We are advancing a range of initiatives to support achievement of our scope 1 and 2 target of a 50.4% absolute reduction.
More on this can be found in our annual report >
Scope 3 - SBTi supplier engagement target
Purchased goods and services account for the largest share of our scope 3 emissions. To address this, we established an SBTi-validated supplier engagement target, encouraging suppliers to set their own science-based targets.
By FY28, we aim for 72.5% of our suppliers - measured by emissions within purchased goods and services - to have science-based targets in place.

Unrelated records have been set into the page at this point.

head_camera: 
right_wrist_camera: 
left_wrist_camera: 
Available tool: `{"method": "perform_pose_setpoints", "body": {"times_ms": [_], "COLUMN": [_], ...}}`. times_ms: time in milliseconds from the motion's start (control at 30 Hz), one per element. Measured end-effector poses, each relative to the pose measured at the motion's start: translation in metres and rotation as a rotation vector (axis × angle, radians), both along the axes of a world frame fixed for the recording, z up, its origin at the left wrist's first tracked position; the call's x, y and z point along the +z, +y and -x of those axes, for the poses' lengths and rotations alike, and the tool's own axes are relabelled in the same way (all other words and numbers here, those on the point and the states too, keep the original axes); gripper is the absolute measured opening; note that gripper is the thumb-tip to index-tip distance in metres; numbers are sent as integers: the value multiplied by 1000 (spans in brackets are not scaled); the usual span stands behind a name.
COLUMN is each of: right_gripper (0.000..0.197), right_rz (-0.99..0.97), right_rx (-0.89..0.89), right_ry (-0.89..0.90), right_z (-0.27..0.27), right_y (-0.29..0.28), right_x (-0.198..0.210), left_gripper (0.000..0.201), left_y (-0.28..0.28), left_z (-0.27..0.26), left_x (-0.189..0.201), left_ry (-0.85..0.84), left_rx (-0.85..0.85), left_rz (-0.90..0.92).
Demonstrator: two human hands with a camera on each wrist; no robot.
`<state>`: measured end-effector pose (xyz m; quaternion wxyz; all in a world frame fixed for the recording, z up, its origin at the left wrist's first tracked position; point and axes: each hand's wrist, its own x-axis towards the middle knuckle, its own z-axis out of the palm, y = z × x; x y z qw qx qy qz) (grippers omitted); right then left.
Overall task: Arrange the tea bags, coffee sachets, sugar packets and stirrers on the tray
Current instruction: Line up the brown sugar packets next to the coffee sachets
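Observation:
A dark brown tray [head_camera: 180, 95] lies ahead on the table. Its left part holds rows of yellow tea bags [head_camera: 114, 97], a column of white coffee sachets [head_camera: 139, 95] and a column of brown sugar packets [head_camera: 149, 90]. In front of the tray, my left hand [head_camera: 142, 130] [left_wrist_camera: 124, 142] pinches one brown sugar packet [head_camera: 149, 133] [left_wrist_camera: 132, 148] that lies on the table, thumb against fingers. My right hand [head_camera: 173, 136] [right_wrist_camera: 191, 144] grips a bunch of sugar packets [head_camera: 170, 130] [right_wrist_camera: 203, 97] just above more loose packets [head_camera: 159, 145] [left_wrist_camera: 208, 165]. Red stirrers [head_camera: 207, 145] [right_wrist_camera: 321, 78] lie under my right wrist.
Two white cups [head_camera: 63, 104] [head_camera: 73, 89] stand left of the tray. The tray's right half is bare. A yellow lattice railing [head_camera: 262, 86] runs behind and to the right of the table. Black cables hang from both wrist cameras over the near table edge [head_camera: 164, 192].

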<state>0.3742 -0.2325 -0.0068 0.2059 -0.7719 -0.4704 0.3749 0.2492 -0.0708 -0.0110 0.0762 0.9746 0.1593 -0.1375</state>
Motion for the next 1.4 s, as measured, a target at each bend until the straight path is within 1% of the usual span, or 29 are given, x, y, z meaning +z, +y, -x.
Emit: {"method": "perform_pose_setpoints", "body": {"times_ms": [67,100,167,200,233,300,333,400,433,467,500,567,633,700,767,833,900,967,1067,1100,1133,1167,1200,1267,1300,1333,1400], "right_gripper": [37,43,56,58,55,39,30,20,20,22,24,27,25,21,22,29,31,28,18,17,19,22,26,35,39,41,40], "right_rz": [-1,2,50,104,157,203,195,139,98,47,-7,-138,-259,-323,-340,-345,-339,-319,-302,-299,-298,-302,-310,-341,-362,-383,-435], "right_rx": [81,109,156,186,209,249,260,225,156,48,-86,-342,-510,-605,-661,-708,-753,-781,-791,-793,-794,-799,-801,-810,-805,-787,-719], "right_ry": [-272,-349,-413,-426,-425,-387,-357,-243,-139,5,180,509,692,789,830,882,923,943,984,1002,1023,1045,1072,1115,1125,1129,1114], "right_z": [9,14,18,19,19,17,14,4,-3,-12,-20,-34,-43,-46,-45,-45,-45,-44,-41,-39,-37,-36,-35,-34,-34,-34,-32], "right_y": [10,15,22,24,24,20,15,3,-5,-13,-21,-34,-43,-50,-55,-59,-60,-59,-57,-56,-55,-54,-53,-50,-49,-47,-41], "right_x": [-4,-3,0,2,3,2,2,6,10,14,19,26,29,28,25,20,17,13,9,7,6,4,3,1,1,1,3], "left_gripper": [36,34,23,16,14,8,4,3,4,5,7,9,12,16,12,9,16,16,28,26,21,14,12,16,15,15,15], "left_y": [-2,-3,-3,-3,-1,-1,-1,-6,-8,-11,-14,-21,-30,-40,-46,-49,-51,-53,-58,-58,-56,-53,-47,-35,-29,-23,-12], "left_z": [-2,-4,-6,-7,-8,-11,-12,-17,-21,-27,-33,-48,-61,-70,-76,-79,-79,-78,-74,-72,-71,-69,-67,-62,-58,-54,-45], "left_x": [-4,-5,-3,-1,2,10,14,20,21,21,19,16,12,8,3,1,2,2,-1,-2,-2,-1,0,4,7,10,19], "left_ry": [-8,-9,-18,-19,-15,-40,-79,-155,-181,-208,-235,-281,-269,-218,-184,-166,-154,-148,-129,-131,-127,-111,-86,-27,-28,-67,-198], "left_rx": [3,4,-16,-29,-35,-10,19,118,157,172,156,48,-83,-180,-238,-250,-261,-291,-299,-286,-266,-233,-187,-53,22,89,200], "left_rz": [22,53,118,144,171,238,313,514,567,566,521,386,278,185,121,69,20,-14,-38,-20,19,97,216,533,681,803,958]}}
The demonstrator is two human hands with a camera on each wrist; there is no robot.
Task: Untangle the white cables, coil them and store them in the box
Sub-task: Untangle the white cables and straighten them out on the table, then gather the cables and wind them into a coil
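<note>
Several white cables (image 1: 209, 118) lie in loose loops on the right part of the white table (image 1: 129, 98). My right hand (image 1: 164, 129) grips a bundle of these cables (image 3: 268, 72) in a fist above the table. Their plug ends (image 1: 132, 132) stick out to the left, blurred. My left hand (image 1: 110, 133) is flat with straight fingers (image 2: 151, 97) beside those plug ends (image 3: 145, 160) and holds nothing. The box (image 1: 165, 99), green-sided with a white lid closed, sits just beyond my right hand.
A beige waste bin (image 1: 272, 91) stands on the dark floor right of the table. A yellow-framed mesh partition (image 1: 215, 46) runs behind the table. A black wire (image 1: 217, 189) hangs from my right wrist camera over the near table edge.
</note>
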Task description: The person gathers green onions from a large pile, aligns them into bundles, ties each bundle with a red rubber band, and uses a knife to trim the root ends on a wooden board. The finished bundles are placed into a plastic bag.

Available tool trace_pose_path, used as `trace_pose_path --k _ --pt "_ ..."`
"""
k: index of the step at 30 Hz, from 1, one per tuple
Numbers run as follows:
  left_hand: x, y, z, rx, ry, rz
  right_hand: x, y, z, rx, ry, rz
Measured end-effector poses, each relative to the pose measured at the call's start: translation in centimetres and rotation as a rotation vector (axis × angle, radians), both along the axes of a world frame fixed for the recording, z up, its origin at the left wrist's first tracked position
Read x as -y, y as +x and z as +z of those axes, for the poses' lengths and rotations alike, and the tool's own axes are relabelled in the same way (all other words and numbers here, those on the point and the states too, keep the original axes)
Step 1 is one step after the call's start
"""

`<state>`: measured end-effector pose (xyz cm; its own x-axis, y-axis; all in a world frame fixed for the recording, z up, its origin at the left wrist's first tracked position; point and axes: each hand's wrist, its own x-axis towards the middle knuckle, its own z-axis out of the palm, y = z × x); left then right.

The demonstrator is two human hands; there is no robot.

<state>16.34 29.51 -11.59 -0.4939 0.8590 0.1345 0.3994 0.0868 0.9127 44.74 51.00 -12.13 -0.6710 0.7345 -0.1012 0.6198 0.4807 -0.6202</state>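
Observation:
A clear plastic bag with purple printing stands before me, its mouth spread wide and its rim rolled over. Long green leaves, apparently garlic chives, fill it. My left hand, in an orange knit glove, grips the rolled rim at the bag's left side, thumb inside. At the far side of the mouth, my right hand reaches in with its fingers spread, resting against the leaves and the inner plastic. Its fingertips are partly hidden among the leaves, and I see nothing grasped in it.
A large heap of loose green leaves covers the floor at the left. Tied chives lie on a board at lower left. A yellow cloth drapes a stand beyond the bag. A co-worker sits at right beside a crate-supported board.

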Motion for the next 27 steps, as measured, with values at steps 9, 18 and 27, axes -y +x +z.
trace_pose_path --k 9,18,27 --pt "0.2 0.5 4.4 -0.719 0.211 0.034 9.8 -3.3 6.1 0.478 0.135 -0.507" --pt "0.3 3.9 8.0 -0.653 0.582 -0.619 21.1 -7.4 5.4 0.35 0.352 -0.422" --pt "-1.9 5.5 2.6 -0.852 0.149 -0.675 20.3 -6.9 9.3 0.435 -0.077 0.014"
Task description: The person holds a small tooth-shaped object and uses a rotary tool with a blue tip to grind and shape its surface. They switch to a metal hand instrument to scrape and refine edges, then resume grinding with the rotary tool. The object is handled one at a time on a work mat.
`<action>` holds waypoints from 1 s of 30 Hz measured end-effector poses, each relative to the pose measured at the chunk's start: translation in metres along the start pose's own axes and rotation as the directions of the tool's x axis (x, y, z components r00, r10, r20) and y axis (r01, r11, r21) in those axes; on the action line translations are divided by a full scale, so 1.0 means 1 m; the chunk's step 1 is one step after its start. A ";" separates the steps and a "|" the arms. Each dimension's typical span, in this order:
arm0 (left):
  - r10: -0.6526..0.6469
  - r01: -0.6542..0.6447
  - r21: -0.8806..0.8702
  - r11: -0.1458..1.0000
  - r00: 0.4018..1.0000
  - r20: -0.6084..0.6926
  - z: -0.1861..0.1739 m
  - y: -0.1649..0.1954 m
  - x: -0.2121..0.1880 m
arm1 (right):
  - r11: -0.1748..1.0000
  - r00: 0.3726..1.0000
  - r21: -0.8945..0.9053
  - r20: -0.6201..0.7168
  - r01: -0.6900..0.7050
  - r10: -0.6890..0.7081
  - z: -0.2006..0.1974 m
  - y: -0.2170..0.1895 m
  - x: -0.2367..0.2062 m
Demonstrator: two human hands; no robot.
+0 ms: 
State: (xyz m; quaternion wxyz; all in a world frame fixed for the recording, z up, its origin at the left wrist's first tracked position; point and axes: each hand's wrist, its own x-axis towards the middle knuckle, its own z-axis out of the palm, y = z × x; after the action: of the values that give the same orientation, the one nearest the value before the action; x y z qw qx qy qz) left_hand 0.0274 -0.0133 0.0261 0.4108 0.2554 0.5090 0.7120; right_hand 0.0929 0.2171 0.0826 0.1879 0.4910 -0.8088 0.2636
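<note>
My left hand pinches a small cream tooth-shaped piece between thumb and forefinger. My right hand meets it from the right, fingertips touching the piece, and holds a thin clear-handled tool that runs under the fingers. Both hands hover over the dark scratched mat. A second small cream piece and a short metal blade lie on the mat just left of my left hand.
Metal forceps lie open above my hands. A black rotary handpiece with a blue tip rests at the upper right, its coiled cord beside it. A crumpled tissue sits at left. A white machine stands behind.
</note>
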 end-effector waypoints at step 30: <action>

We are proud that 19% already have a validated science-based target, and 25% is committed to SBTi. Read more about our actions and progress in our annual report >
Science Based Targets initiative (SBTi)
The Science Based Targets initiative (SBTi) is an initiative that provides a framework for companies to set emission reduction targets that align with the latest climate science. Targets are considered science-based if they are consistent with the goals of the Paris Agreement, which aims to limit global warming to well below 2°C above pre-industrial levels and pursue efforts to restrict it to 1.5°C.
SBTi focuses on emissions across three categories: Scope 1, 2, and 3. These scopes classify greenhouse gas emissions generated by JYSK directly (Scope 1), indirectly through energy consumption (Scope 2), and through our supply chain and customer activities (Scope 3). Each of these scopes presents unique challenges and opportunities that call for direct action in our operations, supplier engagement, or investments in new technologies.
Explaining Scope 1, 2 and 3
In climate accounting, greenhouse gas emissions are categorised into three scopes, each representing specific types of emission. These three scopes are as follows:
Scope 1 refers to direct emissions from JYSK's own operations. These are emissions that come from sources we control, such as fuel combustion in company vehicles. This is the scope in which we have the most control, as we have full control over the data sources used to calculate these emissions. Because of this, we are often more easily able to monitor and reduce emissions within this scope.
Scope 2 covers indirect emissions from the production of energy consumed by JYSK at our own sites. This includes emissions from generating electricity, heating, or cooling that we use in our operations. These emissions are a consequence of JYSK’s energy demand. We can more easily track these emissions as they can be calculated based on invoices received from our energy suppliers.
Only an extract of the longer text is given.